篠田真由美さんの連載第七回目の「ホテル・メランコリア」は、そのホテルにあるレストランのシェフの独白という形で進んでいきます。これより前の回を知らずに読んでも、途中で置いてけぼりをくらうことなく楽しめます。
これは雑誌という媒体にとっては、理想的な作品の書かれ方でしょう。雑誌は単行本と違い、誰がどこから読み始めるのかわからない。タイミングがよかった、元々その作者の作品を追っていたということでもなければ、たまたま買った雑誌に連載されていた、途中から気になって読み始めることが多いでしょうから。
一般には、連続テレビドラマと同じように、流れて発表されるものを途中から理解するのは難しいことです。それでも数ある作品の中から、強く心を惹かれて読み始めることがある。惹かれる大きな要因は、端的に「わかりやすそう」ということです。実際に「わかりやすい」かどうかより、まず「わかりやすそう」に見えるかどうか。新規の人も、物語の世界へ入り込むことが簡単にできそうかどうか。これは書き手に対して、それなりのテクニックを要求するものです。
「ホテル・メランコリア 第七話」は、一人の人物の独白をベースに話を進めていきます。小説には一人称小説、三人称小説、神の視点などの区分がありますが、一人称小説は主人公の内面に集中するため、その人物の行動、思考、性格などの細やかな情報を (三人称小説と比較して) 自然に、かつ大量に読者へ伝えることができます。
すなわち誰がどこから読むかわからない、雑誌媒体での連載小説において新たな読者を獲得するには「作品への親しみやすさ」が大きな鍵となるのです。その点について、極めて親近性の高い一人称独白体を用いるのは、かなり戦略的であるとも言えるでしょう。

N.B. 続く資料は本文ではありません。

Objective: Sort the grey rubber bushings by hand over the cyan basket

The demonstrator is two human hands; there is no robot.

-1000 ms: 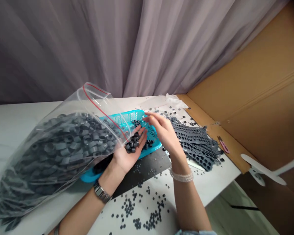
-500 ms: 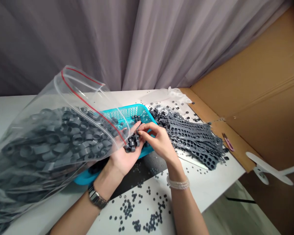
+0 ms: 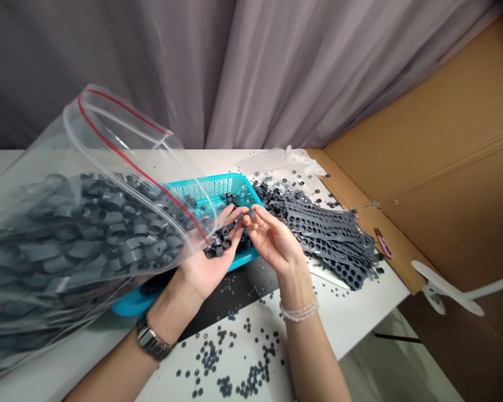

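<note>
Palm up, my left hand [image 3: 205,271] cups several small dark grey rings [image 3: 219,241], short and tube-like. The red-striped lip of a clear zip bag [image 3: 121,145] lies over its fingers and palm. Many larger grey rings [image 3: 113,218] fill the bag. My right hand [image 3: 274,237] is turned with its palm partly up and pinches one small dark grey ring [image 3: 252,213] between thumb and fingertips, just right of the left fingertips. Below both hands stands a turquoise basket [image 3: 251,192] with more dark pieces in it, partly hidden by the bag and hands.
Perforated dark rubber sheets [image 3: 327,223] lie piled right of the basket. Small black discs [image 3: 255,379] are scattered on the white table [image 3: 331,329]. Pink-handled cutters [image 3: 383,243] rest on cardboard [image 3: 402,268] at the right, near a white stand [image 3: 448,287]. A grey curtain hangs behind.
My right hand has rolled palm-up and drawn slightly away from the left palm, a small ring in its fingertips. The left hand and the bag have shifted a little left in view.
</note>
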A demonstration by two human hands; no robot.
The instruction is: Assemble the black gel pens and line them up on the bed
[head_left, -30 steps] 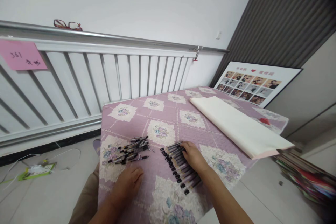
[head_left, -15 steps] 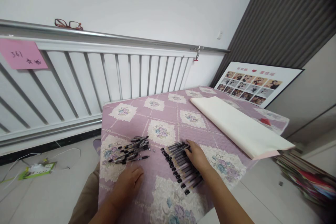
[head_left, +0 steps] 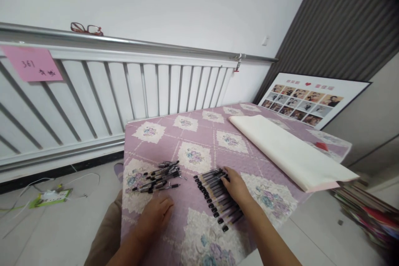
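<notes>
Right hand (head_left: pixel 235 186) nearer the row of black-capped pens (head_left: pixel 215 193); fingers bent at its right edge, grip cannot be told; caps leftward of fingertips, long axes crosswise; left hand (head_left: pixel 158 213) loosely curled, closure unclear; jumbled pens (head_left: pixel 160 178) just beyond its fingers.

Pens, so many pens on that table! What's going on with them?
A person is handling pens with bare hands. The right hand is at one end of a neat row of pens, though I can't tell if it grips any. The left hand rests loosely curled on the flowery tablecloth, near a messy pile of pens. So some pens lie side by side and others are jumbled together.
</notes>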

ところで私には小説を音読する癖がありますが、ごく稀に音読できない、または音読しづらい小説に出会うことがあります。やたら難しい言葉が並んでいる、句読点がなさすぎる、など、読者に対してあまりにも不親切だと感じる作品です。
もちろんこの「不親切」が独特の視覚的効果を上げる場合もあります。純文学に限らずエンタテイメントでも、おどろおどろしい恐怖とか重々しく時代がかった雰囲気とかが、むしろ人を惹きつけることがある。
対象とする読者層へ向けたわかりやすい言葉使い、適切な句読点の数、などの条件をクリアすれば、自然と音読しやすい小説となります。音読しやすい小説というのは、音楽の持つリラクゼーション性もあいまって、途中参加の読者をも、物語の世界に自然に緩やかに巻き込んでゆくものと思われます。
それはもちろん物語の内容、ここでは「ホテル・メランコリア」のシェフの様々な体験、また料理というこれも人々を惹きつけ、融和させ、リラックスさせるものとも響き合って「作品」となるわけでしょう。